SimulationBasedInference.initialstate — Method
initialstate(
alg::EnsembleInferenceAlgorithm,
ens::AbstractMatrix,
obs::AbstractVector,
obscov::AbstractMatrix;
rng::AbstractRNG=Random.GLOBAL_RNG
)Constructs the initial ensemble state for the given algorithm and observations.
SimulationBasedInference.loglikelihood — Method
loglikelihood(lik::SimulatorLikelihood, args...)Evaluates the log-lielihood of lik on the current observable state by constructing the predictive_distribution and evaluating the logpdf of the data.
SimulationBasedInference.logprob — Method
logprob(d::UnivariateDistribution, x::Number)Alias for logpdf(d,x) on Distribution types.
SimulationBasedInference.obscov — Method
obscov(::AbstractMatrix)
obscov(::AbstractVector)
obscov(::Number)Builds a standard form multivariate normal covariance matrix from the given matrix, vector (diagonal), or scalar (isotropic).
SimulationBasedInference.obscov — Method
obscov(likelihoods::SimulatorLikelihood...)Implementations should build a combined covariance matrix from the given likelihood types.
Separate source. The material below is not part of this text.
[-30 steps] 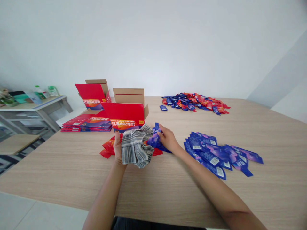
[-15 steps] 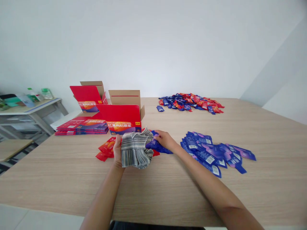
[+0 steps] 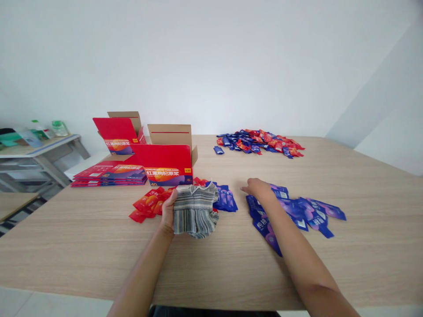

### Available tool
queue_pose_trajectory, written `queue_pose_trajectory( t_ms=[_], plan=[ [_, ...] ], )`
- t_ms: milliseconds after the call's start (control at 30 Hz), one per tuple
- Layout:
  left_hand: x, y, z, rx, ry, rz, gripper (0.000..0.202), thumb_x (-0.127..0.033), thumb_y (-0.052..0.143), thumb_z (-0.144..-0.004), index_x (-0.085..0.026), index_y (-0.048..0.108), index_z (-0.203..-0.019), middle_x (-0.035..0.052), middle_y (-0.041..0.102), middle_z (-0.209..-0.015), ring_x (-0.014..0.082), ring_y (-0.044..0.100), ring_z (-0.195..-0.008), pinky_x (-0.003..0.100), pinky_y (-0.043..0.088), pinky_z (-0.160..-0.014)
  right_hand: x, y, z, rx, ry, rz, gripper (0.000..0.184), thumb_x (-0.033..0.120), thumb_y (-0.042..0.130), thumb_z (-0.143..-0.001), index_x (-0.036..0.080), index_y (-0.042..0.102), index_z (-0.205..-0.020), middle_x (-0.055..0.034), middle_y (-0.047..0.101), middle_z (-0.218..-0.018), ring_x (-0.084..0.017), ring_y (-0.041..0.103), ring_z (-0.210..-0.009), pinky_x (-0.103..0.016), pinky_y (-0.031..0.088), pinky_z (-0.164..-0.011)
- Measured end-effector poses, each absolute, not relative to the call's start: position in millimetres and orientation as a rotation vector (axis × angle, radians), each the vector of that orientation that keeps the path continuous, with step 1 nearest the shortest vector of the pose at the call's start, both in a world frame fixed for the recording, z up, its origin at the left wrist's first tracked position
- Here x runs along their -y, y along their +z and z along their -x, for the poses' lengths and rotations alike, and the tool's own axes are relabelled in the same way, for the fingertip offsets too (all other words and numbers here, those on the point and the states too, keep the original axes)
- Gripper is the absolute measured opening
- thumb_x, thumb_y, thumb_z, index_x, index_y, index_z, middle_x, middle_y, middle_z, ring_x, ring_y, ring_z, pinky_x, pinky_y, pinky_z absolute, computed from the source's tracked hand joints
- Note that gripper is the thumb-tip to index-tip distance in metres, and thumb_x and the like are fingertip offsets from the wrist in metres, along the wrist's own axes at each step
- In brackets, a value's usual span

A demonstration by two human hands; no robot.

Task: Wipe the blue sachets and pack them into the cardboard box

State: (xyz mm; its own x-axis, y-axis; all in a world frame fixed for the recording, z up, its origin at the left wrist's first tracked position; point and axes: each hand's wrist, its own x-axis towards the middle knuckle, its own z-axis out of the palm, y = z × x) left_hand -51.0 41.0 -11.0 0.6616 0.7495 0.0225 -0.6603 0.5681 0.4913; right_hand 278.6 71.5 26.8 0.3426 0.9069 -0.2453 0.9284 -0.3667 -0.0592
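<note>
— Right hand [image 3: 259, 189] has moved since the earlier frame: from the blue sachets [image 3: 228, 199] behind the striped cloth [image 3: 194, 211] out to the blue pile [image 3: 292, 209] on the person's right.

— Condition of that hand?

— Fingers bent, tips toward the left, held at the pile's left edge. Cannot tell whether anything is pinched.

— Left hand [image 3: 168, 209]?

— Closed on the striped cloth, thumb along its left edge; the other fingers are hidden behind it. Cloth remains in the left hand, near the middle of the table [image 3: 211, 273], and partly covers the blue sachets.

— Surrounding items?

— Red sachets [image 3: 148, 203] lie overlapping to the left of the cloth. Beyond them stands a red box [image 3: 165, 160], brown rear flap raised. Second box [image 3: 115, 132] stands farther back on the left, also with flaps up. Flattened cartons [image 3: 107, 174] are stacked near both. Mixed heap [image 3: 261, 141], red and blue packets, lies toward the far side, by the wall [image 3: 211, 66].
</note>
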Motion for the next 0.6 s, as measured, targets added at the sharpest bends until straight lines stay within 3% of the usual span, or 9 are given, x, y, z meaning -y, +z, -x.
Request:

The default implementation simply throws an error.
SimulationBasedInference.observe! — Method
observe!(::Observable, state)Computes and stores the relevant state variables from the given simulator state.
SimulationBasedInference.prior — Function
prior(args...; kwargs...)Generic constructor for prior distribution types that can be implemented by subtypes of AbstractSimulatorPrior.
SimulationBasedInference.prior — Method
prior(name::Symbol, dist::Distribution)Alias for NamedProductPrior((name = dist)).
SimulationBasedInference.prior — Method
prior(; dists...)Alias for NamedProductPrior((; dists...)).
SimulationBasedInference.store! — Function
store!(::SimulationData, x, y)Stores the input/output pair x/y in the given forward map storage container.
SimulationBasedInference.unconstrained_forward_map — Method
unconstrained_forward_map(prior::AbstractSimulatorPrior, ζ)Applies the forward map from unconstrained to forward model parameter (g ∘ f): Ζ ↦ Θ ↦ Φ where f⁻¹ is the inverse bijector of prior (i.e. mapping from unconstrained Ζ to constrained Θ space) and g is defined by forward_map which maps from Θ to the parameter space of the forward model, Φ.